SolderSmoke Lexicographer Worked on Earth-Moon-Earth Laser

Hi Bill

A ham, well known to us, actually me, was very involved in the very first laser reflector experiment.  I was a new EE graduate and was hired by the University of Maryland Physics department to design and build the control system for the laser experiment.

The first reflector was placed on the moon immediately after Apollo 11 landed.  And the equipment on Earth to use it was in place and ready to go to work.

Here is how it worked.  A very powerful laser was installed at the McDonald Observatory in west Texas.  It pointed into the viewing end of the telescope and had 5 Joules of energy.  When it was fired, a control system made from discrete logic chips was used to control an electronic shutter in front of a very sensitive photomultiplier tube.

In order to prevent stray photons from impacting the photomultiplier tube, the shutter was opened just microseconds before the reflected photons were expected to arrive from the moon, a round trip of about 2.5 seconds.  Then the photons were collected from the laser's pulse.  Only between 1 and 10 photons were collected from each shot and were statistically analyzed to get the best transit time to determine the distance to the moon.
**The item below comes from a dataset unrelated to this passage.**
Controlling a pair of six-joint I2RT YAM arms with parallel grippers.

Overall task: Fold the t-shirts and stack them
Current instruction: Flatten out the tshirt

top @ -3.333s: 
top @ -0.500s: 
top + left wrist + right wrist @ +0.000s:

Similar systems were set up on other continents in order to triangulate the distances between the telescopes to determine continental drift.  In addition, the outward shift of the lunar orbit was also determined.

Because the moon's orbit varies by about 10% and is easily predicted, the control system used thumbwheel switches to set the time of transit to open the shutter at the right time to keep out photons that were not from the laser.

The control system also sent the trigger pulse to the laser's gigantic capacitor bank to send trillions upon trillions of photons to the moon. So a 5 volt pulse triggered this massive release of stored energy into the lens of the telescope.

And here is the coolest part,  the astronauts could see the laser pulses from the telescopes when they were fired.

I had no idea that these reflectors were still in use and that their efficiency has degraded likely due to lunar dust. 

KB3SII ... .. ..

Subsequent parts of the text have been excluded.